THE DATA below:

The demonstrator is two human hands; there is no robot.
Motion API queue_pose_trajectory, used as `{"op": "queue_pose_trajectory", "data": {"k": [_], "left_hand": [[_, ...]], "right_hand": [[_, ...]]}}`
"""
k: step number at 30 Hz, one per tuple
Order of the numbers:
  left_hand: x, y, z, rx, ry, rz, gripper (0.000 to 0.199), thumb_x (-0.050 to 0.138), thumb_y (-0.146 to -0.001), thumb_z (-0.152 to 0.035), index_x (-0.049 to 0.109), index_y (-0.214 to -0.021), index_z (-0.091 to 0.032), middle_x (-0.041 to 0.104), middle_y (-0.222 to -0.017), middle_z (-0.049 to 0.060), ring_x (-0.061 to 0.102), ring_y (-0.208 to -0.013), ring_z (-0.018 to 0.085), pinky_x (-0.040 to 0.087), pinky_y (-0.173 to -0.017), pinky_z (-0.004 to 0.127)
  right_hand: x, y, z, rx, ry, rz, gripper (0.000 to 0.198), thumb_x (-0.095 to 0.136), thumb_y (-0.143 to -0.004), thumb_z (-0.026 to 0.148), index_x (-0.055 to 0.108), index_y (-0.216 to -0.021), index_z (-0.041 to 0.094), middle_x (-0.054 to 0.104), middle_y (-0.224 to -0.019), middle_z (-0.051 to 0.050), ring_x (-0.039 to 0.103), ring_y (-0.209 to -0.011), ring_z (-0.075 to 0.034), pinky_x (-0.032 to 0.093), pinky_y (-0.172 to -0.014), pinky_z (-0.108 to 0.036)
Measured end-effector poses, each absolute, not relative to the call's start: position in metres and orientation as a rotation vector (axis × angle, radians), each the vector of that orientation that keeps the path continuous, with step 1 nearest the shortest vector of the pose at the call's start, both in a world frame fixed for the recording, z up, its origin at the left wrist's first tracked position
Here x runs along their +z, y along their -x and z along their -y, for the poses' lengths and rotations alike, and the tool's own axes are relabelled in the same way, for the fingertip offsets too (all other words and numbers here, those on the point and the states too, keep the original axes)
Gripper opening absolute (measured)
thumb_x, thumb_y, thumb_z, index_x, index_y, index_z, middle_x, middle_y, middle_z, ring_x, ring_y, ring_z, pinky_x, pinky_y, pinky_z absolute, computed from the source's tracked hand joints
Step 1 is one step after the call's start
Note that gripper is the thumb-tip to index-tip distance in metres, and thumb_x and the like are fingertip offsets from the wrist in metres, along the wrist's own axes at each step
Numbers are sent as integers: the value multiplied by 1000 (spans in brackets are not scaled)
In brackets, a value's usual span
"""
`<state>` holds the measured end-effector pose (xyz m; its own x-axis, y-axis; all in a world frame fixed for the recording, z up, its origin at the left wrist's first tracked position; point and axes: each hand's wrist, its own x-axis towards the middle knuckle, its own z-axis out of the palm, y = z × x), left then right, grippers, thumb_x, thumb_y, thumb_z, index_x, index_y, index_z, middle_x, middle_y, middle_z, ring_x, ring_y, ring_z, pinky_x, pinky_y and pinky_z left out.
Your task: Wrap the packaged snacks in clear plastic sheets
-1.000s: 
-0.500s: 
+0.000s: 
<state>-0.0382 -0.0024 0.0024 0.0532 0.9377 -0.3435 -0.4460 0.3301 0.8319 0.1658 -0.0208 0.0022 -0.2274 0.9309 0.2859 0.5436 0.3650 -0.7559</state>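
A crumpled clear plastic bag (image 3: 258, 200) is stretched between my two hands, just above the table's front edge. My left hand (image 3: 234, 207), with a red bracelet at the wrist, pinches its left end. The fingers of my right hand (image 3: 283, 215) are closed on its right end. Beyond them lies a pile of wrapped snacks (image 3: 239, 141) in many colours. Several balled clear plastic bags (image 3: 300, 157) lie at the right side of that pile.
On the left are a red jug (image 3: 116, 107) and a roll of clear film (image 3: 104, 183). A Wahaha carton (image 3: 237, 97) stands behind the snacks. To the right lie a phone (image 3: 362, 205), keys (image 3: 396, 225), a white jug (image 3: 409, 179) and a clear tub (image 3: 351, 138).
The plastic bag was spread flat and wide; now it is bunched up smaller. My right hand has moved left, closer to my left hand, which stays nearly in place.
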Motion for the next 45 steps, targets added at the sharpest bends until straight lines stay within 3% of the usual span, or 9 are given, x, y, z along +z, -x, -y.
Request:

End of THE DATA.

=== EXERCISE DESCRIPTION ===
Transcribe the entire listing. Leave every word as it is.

=== SOLUTION TO THIS EXERCISE ===
The demonstrator is two human hands; there is no robot.
Motion API queue_pose_trajectory, used as `{"op": "queue_pose_trajectory", "data": {"k": [_], "left_hand": [[_, ...]], "right_hand": [[_, ...]]}}`
"""
k: step number at 30 Hz, one per tuple
Order of the numbers:
  left_hand: x, y, z, rx, ry, rz, gripper (0.000 to 0.199), thumb_x (-0.050 to 0.138), thumb_y (-0.146 to -0.001), thumb_z (-0.152 to 0.035), index_x (-0.049 to 0.109), index_y (-0.214 to -0.021), index_z (-0.091 to 0.032), middle_x (-0.041 to 0.104), middle_y (-0.222 to -0.017), middle_z (-0.049 to 0.060), ring_x (-0.061 to 0.102), ring_y (-0.208 to -0.013), ring_z (-0.018 to 0.085), pinky_x (-0.040 to 0.087), pinky_y (-0.173 to -0.017), pinky_z (-0.004 to 0.127)
  right_hand: x, y, z, rx, ry, rz, gripper (0.000 to 0.198), thumb_x (-0.095 to 0.136), thumb_y (-0.143 to -0.004), thumb_z (-0.026 to 0.148), index_x (-0.055 to 0.108), index_y (-0.216 to -0.021), index_z (-0.041 to 0.094), middle_x (-0.054 to 0.104), middle_y (-0.224 to -0.019), middle_z (-0.051 to 0.050), ring_x (-0.039 to 0.103), ring_y (-0.209 to -0.011), ring_z (-0.075 to 0.034), pinky_x (-0.032 to 0.093), pinky_y (-0.172 to -0.014), pinky_z (-0.108 to 0.036)
Measured end-effector poses, each absolute, not relative to the call's start: position in metres and orientation as a rotation vector (axis × angle, radians), each the vector of that orientation that keeps the path continuous, with step 1 nearest the shortest vector of the pose at the call's start, both in a world frame fixed for the recording, z up, its origin at the left wrist's first tracked position
Here x runs along their +z, y along their -x and z along their -y, for the poses' lengths and rotations alike, and the tool's own axes are relabelled in the same way, for the fingertip offsets too (all other words and numbers here, those on the point and the states too, keep the original axes)
Gripper opening absolute (measured)
thumb_x, thumb_y, thumb_z, index_x, index_y, index_z, middle_x, middle_y, middle_z, ring_x, ring_y, ring_z, pinky_x, pinky_y, pinky_z absolute, computed from the source's tracked hand joints
Step 1 is one step after the call's start
Note that gripper is the thumb-tip to index-tip distance in metres, and thumb_x and the like are fingertip offsets from the wrist in metres, along the wrist's own axes at each step
Numbers are sent as integers: the value multiplied by 1000 (spans in brackets are not scaled)
In brackets, a value's usual span
"""
`<state>` holds the measured end-effector pose (xyz m; its own x-axis, y-axis; all in a world frame fixed for the recording, z up, its origin at the left wrist's first tracked position; point and axes: each hand's wrist, its own x-axis towards the middle knuckle, its own z-axis out of the palm, y = z × x), left then right, grippers, thumb_x, thumb_y, thumb_z, index_x, index_y, index_z, middle_x, middle_y, middle_z, ring_x, ring_y, ring_z, pinky_x, pinky_y and pinky_z left out.
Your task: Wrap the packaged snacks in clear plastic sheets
-1.000s: 
-0.500s: 
+0.000s: 
<state>-0.0382 -0.0024 0.0024 0.0532 0.9377 -0.3435 -0.4460 0.3301 0.8319 0.1658 -0.0208 0.0022 -0.2274 0.9309 0.2859 0.5436 0.3650 -0.7559</state>
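A crumpled clear plastic bag (image 3: 258, 200) is stretched between my two hands, just above the table's front edge. My left hand (image 3: 234, 207), with a red bracelet at the wrist, pinches its left end. The fingers of my right hand (image 3: 283, 215) are closed on its right end. Beyond them lies a pile of wrapped snacks (image 3: 239, 141) in many colours. Several balled clear plastic bags (image 3: 300, 157) lie at the right side of that pile.
On the left are a red jug (image 3: 116, 107) and a roll of clear film (image 3: 104, 183). A Wahaha carton (image 3: 237, 97) stands behind the snacks. To the right lie a phone (image 3: 362, 205), keys (image 3: 396, 225), a white jug (image 3: 409, 179) and a clear tub (image 3: 351, 138).
The plastic bag was spread flat and wide; now it is bunched up smaller. My right hand has moved left, closer to my left hand, which stays nearly in place.
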Motion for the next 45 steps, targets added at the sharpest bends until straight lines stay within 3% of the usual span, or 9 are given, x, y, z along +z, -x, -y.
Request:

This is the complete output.